Exercise objective: Please tally how many lines of the material below include the word "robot", giving only the number.

Given information:

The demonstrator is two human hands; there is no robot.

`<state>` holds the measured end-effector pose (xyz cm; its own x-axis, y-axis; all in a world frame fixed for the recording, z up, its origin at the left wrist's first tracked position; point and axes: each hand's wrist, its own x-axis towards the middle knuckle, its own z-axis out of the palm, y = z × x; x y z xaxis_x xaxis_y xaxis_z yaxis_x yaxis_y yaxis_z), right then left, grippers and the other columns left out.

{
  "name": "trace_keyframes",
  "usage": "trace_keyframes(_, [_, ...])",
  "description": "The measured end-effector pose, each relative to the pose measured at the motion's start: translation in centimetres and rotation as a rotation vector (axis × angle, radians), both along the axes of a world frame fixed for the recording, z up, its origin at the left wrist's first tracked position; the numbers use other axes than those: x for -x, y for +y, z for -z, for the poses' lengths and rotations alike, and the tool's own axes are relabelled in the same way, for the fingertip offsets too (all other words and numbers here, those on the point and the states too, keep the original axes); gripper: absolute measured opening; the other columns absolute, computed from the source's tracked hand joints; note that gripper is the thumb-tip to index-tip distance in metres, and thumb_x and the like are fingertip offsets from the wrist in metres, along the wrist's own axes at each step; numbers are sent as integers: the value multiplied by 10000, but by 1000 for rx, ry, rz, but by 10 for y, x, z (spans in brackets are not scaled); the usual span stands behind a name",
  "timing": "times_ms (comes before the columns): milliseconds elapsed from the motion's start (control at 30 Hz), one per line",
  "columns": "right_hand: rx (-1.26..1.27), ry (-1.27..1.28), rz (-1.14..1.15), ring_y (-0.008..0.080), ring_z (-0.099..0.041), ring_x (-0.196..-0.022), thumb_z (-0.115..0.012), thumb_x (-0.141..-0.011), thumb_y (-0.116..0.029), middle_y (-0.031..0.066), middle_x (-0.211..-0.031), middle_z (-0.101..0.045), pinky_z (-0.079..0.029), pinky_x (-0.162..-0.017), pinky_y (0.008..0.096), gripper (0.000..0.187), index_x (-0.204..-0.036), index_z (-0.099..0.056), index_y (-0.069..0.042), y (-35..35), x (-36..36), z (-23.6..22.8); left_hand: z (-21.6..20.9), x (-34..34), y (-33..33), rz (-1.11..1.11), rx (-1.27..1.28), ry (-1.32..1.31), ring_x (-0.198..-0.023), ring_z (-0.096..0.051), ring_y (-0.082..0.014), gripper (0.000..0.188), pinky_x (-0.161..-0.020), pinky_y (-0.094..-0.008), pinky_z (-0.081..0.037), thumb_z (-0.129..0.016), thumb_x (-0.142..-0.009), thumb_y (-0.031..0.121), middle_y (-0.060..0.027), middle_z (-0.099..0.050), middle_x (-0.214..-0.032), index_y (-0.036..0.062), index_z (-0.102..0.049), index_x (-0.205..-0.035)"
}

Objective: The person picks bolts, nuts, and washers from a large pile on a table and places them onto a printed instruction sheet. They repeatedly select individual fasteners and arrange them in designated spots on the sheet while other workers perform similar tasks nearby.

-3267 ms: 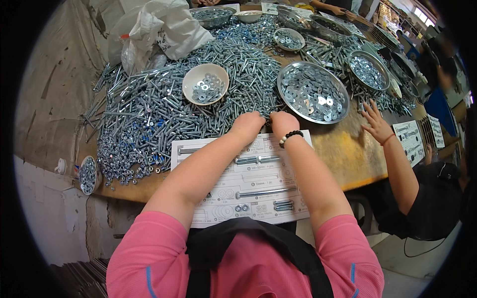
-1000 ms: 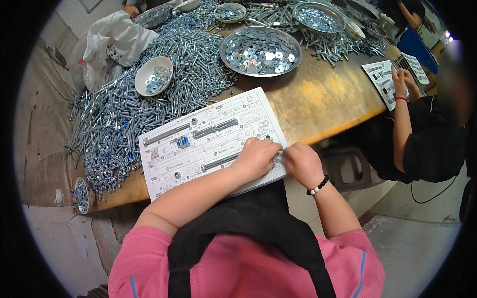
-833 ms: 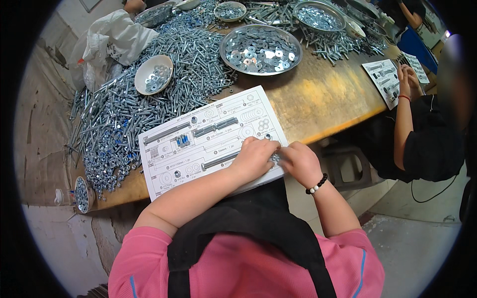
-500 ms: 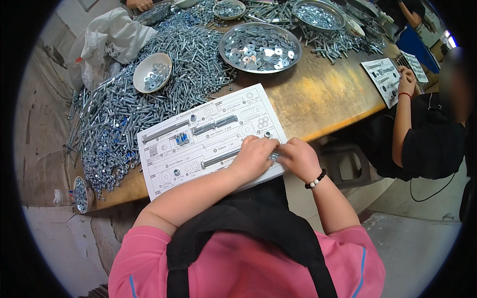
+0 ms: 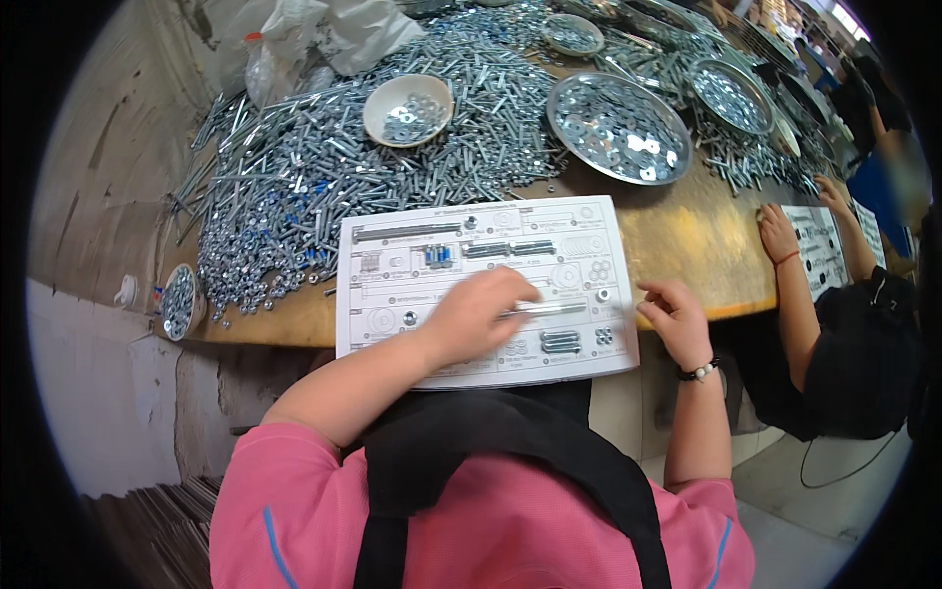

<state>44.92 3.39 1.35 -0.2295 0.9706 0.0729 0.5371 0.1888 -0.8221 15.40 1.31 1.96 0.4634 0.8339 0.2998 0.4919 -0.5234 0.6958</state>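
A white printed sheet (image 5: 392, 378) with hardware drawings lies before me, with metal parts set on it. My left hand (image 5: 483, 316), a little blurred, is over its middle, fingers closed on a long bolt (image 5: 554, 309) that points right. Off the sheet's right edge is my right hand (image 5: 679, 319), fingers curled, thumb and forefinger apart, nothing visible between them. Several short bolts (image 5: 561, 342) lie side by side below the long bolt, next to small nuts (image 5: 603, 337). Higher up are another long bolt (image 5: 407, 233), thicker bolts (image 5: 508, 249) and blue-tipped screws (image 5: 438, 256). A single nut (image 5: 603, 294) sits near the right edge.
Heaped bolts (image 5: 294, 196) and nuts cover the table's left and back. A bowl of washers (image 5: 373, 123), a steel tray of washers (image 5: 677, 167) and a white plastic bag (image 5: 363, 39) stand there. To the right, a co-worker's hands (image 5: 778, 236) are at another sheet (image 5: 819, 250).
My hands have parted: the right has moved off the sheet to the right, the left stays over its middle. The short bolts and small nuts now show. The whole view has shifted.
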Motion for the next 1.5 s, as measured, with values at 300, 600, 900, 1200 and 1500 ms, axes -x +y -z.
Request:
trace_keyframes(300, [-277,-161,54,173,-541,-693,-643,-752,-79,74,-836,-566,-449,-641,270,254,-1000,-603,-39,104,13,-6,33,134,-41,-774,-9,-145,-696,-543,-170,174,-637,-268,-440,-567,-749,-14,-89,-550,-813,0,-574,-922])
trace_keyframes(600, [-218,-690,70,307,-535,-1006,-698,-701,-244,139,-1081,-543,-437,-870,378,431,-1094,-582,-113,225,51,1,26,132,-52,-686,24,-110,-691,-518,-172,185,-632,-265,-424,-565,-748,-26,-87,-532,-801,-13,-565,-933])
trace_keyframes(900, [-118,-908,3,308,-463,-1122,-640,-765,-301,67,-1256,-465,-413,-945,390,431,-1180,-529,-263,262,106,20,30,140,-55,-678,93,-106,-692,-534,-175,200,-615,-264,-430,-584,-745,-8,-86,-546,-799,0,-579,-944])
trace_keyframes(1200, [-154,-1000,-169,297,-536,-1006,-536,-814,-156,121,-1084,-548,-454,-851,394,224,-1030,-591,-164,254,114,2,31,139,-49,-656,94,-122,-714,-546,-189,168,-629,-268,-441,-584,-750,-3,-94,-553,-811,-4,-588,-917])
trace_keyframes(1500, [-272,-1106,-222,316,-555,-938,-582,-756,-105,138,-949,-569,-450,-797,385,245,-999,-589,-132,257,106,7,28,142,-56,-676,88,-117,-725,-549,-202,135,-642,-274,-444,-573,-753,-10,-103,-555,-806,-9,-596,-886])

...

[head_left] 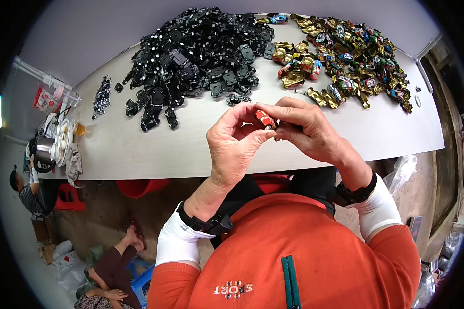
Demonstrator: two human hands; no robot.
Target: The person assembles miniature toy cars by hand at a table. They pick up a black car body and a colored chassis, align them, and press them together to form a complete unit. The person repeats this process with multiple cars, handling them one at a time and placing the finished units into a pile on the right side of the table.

Answer for the task: 2